Fellas, I am looking at buying one of these units and am wondering who has experience with either or both. 

The River Runner looks pretty light duty, but likely doesn't effect motor performance as much as the Rock Hopper. 

River Runner:






Rock Hopper:





It will be going on a Yamaha 25hp 2 stroke, short leg. 

Thanks for your advice!


----------



## lckstckn2smknbrls (Mar 18, 2014)

I have the river runner and love it. The river I'm on is shallow with a gravel and rock bottom. I would have had to replace my prop a few times without it.


----------



## onthewater102 (Mar 18, 2014)

I was thinking about making something similar to the river runner from stainless plate...I'm fairly good with my MIG welder - anything special about it that might make that difficult? It looks like I'd have to start with uncut pieces bolted to the sides of the skeg & then mark off where to cut to line everything else up off of those positions - but that sounds too easy for something that retails for $130+


----------



## lckstckn2smknbrls (Mar 18, 2014)

[url=https://www.tinboats.net/forum/viewtopic.php?p=345344#p345344 said:


> onthewater102 » Tue Mar 18, 2014 1:05 pm[/url]"]I was thinking about making something similar to the river runner from stainless plate...I'm fairly good with my MIG welder - anything special about it that might make that difficult? It looks like I'd have to start with uncut pieces bolted to the sides of the skeg & then mark off where to cut to line everything else up off of those positions - but that sounds too easy for something that retails for $130+


If you have the material and can weld give it a try. On the other side of the skeg is a backing plate with the same bolt hole pattern.


----------



## onthewater102 (Mar 18, 2014)

Is it all stainless hardware connecting it to the skeg? I wasn't sure if they used something with a lower sheer strength to allow the guard to sheer off rather than risk running a crack up into the gear housing in the event of a nasty hit.


----------



## stevesecotec02 (Mar 18, 2014)

I have a river runner and it has payed for itself several times over.
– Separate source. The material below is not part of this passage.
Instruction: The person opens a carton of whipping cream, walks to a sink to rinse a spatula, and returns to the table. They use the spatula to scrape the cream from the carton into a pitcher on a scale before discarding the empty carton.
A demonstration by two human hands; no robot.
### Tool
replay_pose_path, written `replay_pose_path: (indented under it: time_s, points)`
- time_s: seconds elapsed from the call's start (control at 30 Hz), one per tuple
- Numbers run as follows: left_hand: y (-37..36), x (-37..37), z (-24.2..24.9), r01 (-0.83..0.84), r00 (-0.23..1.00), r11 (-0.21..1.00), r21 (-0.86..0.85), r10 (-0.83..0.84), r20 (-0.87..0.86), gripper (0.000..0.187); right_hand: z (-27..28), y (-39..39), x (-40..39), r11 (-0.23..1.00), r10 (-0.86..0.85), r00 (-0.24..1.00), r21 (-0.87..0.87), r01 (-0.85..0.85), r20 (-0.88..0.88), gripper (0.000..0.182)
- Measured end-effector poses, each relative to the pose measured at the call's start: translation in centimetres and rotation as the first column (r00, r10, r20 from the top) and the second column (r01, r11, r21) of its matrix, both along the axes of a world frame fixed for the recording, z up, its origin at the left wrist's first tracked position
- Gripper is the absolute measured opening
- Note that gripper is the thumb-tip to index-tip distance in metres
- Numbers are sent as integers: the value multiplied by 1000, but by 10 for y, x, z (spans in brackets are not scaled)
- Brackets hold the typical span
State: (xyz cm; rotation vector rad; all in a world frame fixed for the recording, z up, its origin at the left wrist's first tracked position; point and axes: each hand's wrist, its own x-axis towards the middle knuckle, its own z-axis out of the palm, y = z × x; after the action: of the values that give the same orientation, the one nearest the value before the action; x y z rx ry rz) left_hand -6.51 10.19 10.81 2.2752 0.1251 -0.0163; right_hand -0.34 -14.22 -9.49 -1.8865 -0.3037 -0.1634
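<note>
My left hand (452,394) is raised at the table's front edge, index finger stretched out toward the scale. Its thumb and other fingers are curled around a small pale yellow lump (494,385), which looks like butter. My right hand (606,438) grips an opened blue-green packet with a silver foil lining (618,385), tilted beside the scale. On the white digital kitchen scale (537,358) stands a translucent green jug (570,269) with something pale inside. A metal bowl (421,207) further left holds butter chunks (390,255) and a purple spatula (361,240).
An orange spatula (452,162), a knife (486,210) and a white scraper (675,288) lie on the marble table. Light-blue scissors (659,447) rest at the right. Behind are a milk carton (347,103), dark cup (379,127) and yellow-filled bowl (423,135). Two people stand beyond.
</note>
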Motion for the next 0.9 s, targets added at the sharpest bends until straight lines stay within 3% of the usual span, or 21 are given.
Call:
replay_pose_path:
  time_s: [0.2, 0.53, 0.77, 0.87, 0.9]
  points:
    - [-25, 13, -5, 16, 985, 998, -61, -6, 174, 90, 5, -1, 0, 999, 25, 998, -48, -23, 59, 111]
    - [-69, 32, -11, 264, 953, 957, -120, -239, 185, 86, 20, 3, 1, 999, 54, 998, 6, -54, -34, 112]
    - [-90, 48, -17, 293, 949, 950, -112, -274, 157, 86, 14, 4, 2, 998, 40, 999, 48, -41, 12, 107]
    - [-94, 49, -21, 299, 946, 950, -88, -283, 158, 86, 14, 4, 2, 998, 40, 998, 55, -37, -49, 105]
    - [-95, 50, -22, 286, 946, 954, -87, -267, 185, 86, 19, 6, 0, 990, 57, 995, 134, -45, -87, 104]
The rock hopper makes no sense to me as it adds about 6" total length to the lower unit so now it will bottom out in 6" less water than what it did before.


----------



## onthewater102 (Mar 19, 2014)

Again - is the hardware that attaches it to the skeg a softer material (brass, aluminum?) or does it appear to be stainless?


----------



## the fisherman guy (Mar 19, 2014)

[url=https://www.tinboats.net/forum/viewtopic.php?p=345412#p345412 said:


> onthewater102 » 19 Mar 2014, 10:11[/url]"]Again - is the hardware that attaches it to the skeg a softer material (brass, aluminum?) or does it appear to be stainless?



I'm sure you can interchange your own hardware choice with relative ease, at minimal cost.


----------



## lckstckn2smknbrls (Mar 19, 2014)

[url=https://www.tinboats.net/forum/viewtopic.php?p=345412#p345412 said:


> onthewater102 » Wed Mar 19, 2014 10:11 am[/url]"]Again - is the hardware that attaches it to the skeg a softer material (brass, aluminum?) or does it appear to be stainless?


It appears to be stainless it's not rusting after 4 years.


----------



## MDCrappie (Mar 19, 2014)

[url=https://www.tinboats.net/forum/viewtopic.php?p=345366#p345366 said:


> stevesecotec02 » Tue Mar 18, 2014 7:40 pm[/url]"]I have a river runner and it has payed for itself several times over. The rock hopper makes no sense to me as it adds about 6" total length to the lower unit so now it will bottom out in 6" less water than what it did before.



Pretty sure the Rock Hopper only extends down about 2" or so. It looks like a lot more but the majority of the bracket is actually just covering the skeg. Big disadvantage with the River Runner is that you can strike the "bullet" part of the lower unit and then you are dead in the water. Any strike with the Rock Hopper and the motor swings up (assuming you have the tilt unlocked).

I have a home made stainless cage the is similar to the Rock Hopper in that it attached to the anti-ventilation plate and also on the skeg below the prop. Striking any submerged object will result in the motor tilting up and over it. My guard adds about a 1/2" to the skeg


----------



## onthewater102 (Mar 19, 2014)

This design is the best of both worlds with the additional benefit of the prop-guard...luv it.

Though it might be a bit of a weed trap around here... I hate to trade off on the basis of convenience over safety.


----------